Stored entries:
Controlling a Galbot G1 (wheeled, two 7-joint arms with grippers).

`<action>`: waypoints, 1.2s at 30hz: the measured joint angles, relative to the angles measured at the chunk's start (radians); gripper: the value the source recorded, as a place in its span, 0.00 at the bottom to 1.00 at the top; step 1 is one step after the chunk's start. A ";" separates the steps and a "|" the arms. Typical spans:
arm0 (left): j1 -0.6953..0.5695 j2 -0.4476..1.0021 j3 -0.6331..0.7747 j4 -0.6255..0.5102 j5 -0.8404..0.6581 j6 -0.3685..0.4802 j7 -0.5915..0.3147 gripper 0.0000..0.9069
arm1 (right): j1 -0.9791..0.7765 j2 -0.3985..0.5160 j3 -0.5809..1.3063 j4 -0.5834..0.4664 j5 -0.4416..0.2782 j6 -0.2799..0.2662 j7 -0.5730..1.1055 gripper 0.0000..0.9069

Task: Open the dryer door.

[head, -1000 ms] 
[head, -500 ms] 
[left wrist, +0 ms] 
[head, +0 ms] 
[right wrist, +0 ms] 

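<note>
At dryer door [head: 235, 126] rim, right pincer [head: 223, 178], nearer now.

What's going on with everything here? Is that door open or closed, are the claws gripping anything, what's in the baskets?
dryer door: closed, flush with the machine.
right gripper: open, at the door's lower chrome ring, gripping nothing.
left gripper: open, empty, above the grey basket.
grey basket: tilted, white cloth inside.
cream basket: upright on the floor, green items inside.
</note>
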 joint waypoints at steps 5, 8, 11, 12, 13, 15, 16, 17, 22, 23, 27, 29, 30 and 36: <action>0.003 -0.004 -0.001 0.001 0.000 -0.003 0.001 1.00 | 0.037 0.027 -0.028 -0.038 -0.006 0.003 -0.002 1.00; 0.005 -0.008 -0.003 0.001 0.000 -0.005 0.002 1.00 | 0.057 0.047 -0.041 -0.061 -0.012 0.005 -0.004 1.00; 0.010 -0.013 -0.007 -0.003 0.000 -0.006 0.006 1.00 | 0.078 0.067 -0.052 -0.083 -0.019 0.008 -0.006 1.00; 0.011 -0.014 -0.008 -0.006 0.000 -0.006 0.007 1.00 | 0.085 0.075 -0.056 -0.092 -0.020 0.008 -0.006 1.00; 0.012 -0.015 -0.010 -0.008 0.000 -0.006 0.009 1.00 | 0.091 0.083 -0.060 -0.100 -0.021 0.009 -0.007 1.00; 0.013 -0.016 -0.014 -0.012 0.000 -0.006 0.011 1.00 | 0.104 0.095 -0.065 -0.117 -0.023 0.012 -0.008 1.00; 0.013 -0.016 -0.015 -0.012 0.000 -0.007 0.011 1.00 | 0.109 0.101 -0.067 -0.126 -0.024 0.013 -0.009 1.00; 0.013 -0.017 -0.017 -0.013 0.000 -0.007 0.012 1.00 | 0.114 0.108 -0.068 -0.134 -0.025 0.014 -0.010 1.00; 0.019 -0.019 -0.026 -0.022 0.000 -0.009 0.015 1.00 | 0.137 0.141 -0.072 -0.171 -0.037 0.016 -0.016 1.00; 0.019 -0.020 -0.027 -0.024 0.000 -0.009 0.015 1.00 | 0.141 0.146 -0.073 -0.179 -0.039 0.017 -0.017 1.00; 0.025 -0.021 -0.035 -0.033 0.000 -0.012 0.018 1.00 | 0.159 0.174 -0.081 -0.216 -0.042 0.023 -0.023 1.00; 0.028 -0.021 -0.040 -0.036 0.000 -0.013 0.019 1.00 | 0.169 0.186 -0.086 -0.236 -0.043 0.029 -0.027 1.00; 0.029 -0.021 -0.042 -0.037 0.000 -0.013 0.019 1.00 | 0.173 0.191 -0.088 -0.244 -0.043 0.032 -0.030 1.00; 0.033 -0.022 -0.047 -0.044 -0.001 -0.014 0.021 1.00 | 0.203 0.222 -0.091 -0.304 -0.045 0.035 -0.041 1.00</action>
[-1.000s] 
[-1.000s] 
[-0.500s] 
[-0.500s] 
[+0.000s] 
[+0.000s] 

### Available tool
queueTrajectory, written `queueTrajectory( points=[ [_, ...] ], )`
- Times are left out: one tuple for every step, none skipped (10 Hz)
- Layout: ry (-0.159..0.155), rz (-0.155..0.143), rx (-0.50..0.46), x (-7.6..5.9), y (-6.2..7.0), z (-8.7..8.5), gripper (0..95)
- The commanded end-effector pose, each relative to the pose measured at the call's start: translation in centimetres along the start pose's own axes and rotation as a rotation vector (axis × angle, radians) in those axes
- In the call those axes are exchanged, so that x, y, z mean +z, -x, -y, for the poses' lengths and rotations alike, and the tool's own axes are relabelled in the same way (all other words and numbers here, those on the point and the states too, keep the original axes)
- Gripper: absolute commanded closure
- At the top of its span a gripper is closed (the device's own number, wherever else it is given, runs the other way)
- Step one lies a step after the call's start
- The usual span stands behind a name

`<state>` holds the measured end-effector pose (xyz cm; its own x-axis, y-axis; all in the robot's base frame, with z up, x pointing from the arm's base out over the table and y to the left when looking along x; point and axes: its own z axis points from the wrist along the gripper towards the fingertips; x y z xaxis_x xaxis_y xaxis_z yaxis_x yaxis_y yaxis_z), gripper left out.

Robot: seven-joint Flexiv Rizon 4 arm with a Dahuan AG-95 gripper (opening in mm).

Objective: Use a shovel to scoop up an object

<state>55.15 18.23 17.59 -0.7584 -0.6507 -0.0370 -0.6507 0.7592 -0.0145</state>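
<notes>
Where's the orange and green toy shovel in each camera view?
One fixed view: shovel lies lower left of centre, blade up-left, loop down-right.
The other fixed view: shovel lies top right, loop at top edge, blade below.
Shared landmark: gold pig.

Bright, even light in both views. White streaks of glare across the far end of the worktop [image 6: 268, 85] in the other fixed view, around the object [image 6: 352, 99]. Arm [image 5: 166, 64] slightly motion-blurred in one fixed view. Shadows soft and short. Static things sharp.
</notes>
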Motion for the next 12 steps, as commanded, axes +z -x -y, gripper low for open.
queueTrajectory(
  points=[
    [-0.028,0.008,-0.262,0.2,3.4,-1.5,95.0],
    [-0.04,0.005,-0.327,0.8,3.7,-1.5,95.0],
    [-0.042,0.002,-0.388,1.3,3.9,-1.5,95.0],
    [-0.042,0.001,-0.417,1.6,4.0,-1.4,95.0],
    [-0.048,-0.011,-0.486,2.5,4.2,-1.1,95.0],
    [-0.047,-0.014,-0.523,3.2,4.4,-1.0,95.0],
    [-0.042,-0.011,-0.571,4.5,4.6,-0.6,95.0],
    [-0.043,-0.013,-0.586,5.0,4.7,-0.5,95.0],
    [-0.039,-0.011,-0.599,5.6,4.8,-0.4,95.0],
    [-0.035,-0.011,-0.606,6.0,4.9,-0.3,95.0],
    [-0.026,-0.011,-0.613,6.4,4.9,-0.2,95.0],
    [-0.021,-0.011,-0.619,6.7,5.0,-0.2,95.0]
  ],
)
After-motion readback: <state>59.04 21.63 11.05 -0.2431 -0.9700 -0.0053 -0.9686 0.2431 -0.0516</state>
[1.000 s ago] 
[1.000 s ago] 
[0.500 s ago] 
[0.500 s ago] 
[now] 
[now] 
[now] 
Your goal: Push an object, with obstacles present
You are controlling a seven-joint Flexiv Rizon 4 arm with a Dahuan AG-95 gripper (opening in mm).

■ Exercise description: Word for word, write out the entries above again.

■ Output:
Controlling a Galbot G1 (wheeled, two 7-joint arms with grippers).

`<action>`: waypoints, 1.2s at 30hz: the measured joint angles, relative to the angles measured at the chunk's start (radians); gripper: the value the source recorded, as a place in its span, 0.00 at the bottom to 1.00 at the top; step 1 is one step after the chunk's start. A ";" separates the steps and a "|" the arms. Typical spans:
arm0 (left): j1 -0.6953..0.5695 j2 -0.4476..1.0021 j3 -0.6331..0.7747 j4 -0.6255..0.5102 j5 -0.8404..0.6581 j6 -0.3685..0.4802 j7 -0.5915..0.3147 gripper 0.0000..0.9069
arm1 (right): j1 -0.9791..0.7765 j2 -0.3985..0.5160 j3 -0.5809..1.3063 j4 -0.5834..0.4664 j5 -0.4416..0.2782 j6 -0.2799..0.2662 j7 -0.5730..1.1055 gripper 0.0000..0.9069

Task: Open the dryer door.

[head, -1000 ms] 
[head, -500 ms] 
[left wrist, +0 ms] 
[head, +0 ms] 
[right wrist, +0 ms] 

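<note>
At dryer door [head: 235, 126] rim, right pincer [head: 223, 178], nearer now.

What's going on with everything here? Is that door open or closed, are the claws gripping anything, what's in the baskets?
dryer door: closed, flush with the machine.
right gripper: open, at the door's lower chrome ring, gripping nothing.
left gripper: open, empty, above the grey basket.
grey basket: tilted, white cloth inside.
cream basket: upright on the floor, green items inside.
</note>
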 joint waypoints at steps 5, 8, 11, 12, 13, 15, 16, 17, 22, 23, 27, 29, 30 and 36: <action>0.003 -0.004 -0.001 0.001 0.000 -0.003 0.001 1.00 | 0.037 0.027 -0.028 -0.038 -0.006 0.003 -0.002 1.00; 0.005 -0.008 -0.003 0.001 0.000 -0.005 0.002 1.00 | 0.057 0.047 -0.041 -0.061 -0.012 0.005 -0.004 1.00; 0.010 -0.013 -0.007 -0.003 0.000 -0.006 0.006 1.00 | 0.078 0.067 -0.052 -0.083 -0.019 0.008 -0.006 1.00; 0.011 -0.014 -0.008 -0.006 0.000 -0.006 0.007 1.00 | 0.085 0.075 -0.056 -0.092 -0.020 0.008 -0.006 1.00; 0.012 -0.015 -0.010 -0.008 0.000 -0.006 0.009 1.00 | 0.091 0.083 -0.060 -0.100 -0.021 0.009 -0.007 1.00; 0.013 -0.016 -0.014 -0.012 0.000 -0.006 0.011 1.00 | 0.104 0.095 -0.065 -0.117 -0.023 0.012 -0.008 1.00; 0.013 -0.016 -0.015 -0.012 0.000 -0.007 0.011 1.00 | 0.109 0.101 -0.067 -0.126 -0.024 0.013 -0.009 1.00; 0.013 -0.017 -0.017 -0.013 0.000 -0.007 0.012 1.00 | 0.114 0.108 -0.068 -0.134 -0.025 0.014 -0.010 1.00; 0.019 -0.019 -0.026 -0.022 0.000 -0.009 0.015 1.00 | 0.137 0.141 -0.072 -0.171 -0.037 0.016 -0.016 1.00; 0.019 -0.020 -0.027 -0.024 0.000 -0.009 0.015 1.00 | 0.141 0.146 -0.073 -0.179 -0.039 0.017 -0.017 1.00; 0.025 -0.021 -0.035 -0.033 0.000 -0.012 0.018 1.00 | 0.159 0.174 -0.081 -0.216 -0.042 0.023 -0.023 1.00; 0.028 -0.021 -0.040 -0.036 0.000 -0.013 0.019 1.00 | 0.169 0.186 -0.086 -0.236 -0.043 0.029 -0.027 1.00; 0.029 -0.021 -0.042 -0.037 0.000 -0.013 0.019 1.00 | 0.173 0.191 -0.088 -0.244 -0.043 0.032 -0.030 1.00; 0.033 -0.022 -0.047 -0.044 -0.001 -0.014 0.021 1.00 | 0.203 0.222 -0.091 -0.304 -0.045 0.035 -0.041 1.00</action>
[-1.000s] 
[-1.000s] 
[-0.500s] 
[-0.500s] 
[+0.000s] 
[+0.000s] 

### Available tool
queueTrajectory, written `queueTrajectory( points=[ [_, ...] ], )`
- Times are left out: one tuple for every step, none skipped (10 Hz)
- Layout: ry (-0.159..0.155), rz (-0.155..0.143), rx (-0.50..0.46), x (-7.6..5.9), y (-6.2..7.0), z (-8.7..8.5), gripper (0..95)
- The commanded end-effector pose, each relative to the pose measured at the call's start: translation in centimetres along the start pose's own axes and rotation as a rotation vector (axis × angle, radians) in those axes
- In the call those axes are exchanged, so that x, y, z mean +z, -x, -y, for the poses' lengths and rotations alike, and the tool's own axes are relabelled in the same way (all other words and numbers here, those on the point and the states too, keep the original axes)
- Gripper: absolute commanded closure
- At the top of its span a gripper is closed (the device's own number, wherever else it is given, runs the other way)
- Step one lies a step after the call's start
- The usual span stands behind a name

`<state>` holds the measured end-effector pose (xyz cm; its own x-axis, y-axis; all in the robot's base frame, with z up, x pointing from the arm's base out over the table and y to the left when looking along x; point and axes: its own z axis points from the wrist along the gripper towards the fingertips; x y z xaxis_x xaxis_y xaxis_z yaxis_x yaxis_y yaxis_z), gripper left out.

Robot: seven-joint Flexiv Rizon 4 arm with a Dahuan AG-95 gripper (opening in mm).

Objective: Use a shovel to scoop up an object

<state>55.15 18.23 17.59 -0.7584 -0.6507 -0.0370 -0.6507 0.7592 -0.0145</state>
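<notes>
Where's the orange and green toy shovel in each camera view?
One fixed view: shovel lies lower left of centre, blade up-left, loop down-right.
The other fixed view: shovel lies top right, loop at top edge, blade below.
Shared landmark: gold pig.

Bright, even light in both views. White streaks of glare across the far end of the worktop [image 6: 268, 85] in the other fixed view, around the object [image 6: 352, 99]. Arm [image 5: 166, 64] slightly motion-blurred in one fixed view. Shadows soft and short. Static things sharp.
</notes>
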Motion for the next 12 steps, as commanded, axes +z -x -y, gripper low for open.
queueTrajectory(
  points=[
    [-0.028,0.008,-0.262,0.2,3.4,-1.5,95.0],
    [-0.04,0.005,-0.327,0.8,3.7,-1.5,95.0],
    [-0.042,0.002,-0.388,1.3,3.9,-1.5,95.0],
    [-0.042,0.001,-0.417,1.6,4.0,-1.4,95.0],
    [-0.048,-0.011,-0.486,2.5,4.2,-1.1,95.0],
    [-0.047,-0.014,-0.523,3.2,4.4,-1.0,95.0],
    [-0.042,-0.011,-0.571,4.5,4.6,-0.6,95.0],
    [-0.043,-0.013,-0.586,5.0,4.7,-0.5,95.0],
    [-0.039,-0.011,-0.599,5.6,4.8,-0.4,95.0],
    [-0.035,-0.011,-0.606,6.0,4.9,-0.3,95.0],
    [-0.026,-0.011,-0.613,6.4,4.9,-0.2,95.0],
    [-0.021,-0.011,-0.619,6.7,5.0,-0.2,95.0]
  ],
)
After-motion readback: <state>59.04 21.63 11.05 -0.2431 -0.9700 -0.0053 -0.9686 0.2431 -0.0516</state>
[1.000 s ago] 
[1.000 s ago] 
[0.500 s ago] 
[0.500 s ago] 
[now] 
[now] 
[now] 
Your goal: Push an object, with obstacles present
You are controlling a seven-joint Flexiv Rizon 4 arm with a Dahuan AG-95 gripper (opening in mm).

The required output has been supplied.